New strategies in diagnosing cancer in thyroid nodules: impact of molecular markers.

机构信息

Department of Pathology and Laboratory Medicine, University of Pittsburgh, Pittsburgh, Pennsylvania 15213, USA.

出版信息

Clin Cancer Res. 2013 May 1;19(9):2283-8. doi: 10.1158/1078-0432.CCR-12-1253. Epub 2013 Feb 19.

Abstract

Thyroid cancer is the most common type of endocrine malignancy, with approximately 55,000 new cases diagnosed in the United States in 2012. However, thyroid nodules are much more prevalent, particularly with increased age, and only a small fraction of those are malignant.

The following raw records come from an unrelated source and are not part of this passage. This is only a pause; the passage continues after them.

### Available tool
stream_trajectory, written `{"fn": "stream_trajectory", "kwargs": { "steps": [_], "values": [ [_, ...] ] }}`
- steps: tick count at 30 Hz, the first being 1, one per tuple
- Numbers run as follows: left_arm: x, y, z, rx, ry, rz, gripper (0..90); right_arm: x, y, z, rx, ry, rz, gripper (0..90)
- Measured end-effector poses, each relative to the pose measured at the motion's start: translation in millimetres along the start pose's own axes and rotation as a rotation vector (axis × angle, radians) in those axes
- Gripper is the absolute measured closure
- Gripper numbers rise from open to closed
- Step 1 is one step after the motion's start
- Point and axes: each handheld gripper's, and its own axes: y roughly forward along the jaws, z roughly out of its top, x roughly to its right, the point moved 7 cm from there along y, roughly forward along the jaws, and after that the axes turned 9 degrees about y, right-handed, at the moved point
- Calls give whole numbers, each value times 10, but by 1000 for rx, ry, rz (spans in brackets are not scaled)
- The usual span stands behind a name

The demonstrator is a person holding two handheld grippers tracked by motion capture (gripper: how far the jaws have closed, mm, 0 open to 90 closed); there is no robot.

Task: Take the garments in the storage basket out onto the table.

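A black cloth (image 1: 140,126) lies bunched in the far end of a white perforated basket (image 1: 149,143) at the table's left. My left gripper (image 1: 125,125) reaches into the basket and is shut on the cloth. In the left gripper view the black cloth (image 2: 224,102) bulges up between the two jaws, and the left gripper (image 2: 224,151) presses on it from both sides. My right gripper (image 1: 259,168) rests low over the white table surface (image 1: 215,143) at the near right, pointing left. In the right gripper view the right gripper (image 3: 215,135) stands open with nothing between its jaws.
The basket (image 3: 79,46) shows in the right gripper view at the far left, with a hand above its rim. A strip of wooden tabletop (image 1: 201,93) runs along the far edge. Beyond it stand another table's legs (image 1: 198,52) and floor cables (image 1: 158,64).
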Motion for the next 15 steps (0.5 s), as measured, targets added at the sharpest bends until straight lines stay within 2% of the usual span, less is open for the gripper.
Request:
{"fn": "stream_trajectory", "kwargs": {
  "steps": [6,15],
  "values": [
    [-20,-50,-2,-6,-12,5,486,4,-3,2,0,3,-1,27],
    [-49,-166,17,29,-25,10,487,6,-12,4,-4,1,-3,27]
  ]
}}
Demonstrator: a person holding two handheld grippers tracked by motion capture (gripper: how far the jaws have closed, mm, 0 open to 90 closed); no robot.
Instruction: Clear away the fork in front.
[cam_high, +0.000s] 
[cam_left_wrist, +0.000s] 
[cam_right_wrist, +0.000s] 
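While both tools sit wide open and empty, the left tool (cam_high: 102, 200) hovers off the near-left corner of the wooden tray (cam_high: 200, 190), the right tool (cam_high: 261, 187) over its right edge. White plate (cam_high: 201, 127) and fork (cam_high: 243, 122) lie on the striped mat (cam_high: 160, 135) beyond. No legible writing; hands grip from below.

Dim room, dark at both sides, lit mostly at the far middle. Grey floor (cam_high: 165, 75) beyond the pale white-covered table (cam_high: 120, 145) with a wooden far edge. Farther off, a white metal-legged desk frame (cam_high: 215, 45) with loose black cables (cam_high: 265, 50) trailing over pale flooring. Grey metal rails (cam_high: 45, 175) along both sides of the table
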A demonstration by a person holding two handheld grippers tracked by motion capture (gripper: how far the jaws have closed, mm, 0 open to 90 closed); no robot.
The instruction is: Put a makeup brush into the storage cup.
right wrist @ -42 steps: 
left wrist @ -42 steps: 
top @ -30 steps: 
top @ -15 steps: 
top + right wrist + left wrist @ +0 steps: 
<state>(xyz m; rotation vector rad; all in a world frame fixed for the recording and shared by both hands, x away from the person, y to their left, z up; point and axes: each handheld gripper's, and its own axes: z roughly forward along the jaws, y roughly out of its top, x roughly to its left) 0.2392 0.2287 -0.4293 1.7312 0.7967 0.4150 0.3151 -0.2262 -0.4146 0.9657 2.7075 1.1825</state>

Therefore, the major clinical challenge is to reliably differentiate those nodules that are malignant and need to be treated surgically from the majority of nodules that are benign and do not require surgery. The traditional diagnostic approach to this clinical situation is ultrasound-guided fine-needle aspiration (FNA) of the thyroid nodule followed by cytologic examination, which together reliably establish the diagnosis in 70% to 80% of cases. However, in the rest of nodules the presence of cancer cannot be ruled out by FNA cytology, hampering appropriate surgical management and frequently resulting in unnecessary surgical interventions. New approaches to diagnosis of cancer in thyroid nodules are based on mutational and other molecular markers, which can be reliably detected in cells aspirated during the FNA procedure. These markers offer significant improvement in the diagnostic accuracy of FNA cytology and are poised to make a profound effect on the management of patients with thyroid nodules. In addition to the molecular markers that have recently become available for clinical use, rapid development of new sequencing techniques is expected to further improve the accuracy of cancer diagnosis in thyroid nodules and allow for a fully individualized approach to the management of patients with thyroid nodules.

摘要

甲状腺癌是最常见的内分泌系统恶性肿瘤,2012 年美国约有 55000 例新发病例。然而,甲状腺结节更为常见,尤其是随着年龄的增长,只有一小部分是恶性的。因此,主要的临床挑战是可靠地区分那些需要手术治疗的恶性结节和大多数不需要手术的良性结节。这种临床情况下的传统诊断方法是对甲状腺结节进行超声引导下的细针抽吸(FNA),然后进行细胞学检查,这两种方法结合起来可在 70%至 80%的病例中可靠地确定诊断。然而,在其余的结节中,FNA 细胞学不能排除癌症的存在,这阻碍了适当的手术管理,并且经常导致不必要的手术干预。诊断甲状腺结节癌症的新方法基于突变和其他分子标志物,这些标志物可在 FNA 过程中抽吸的细胞中可靠地检测到。这些标志物显著提高了 FNA 细胞学的诊断准确性,有望对甲状腺结节患者的管理产生深远影响。除了最近可用于临床的分子标志物外,新测序技术的快速发展预计将进一步提高甲状腺结节癌症诊断的准确性,并允许对甲状腺结节患者进行完全个体化的管理。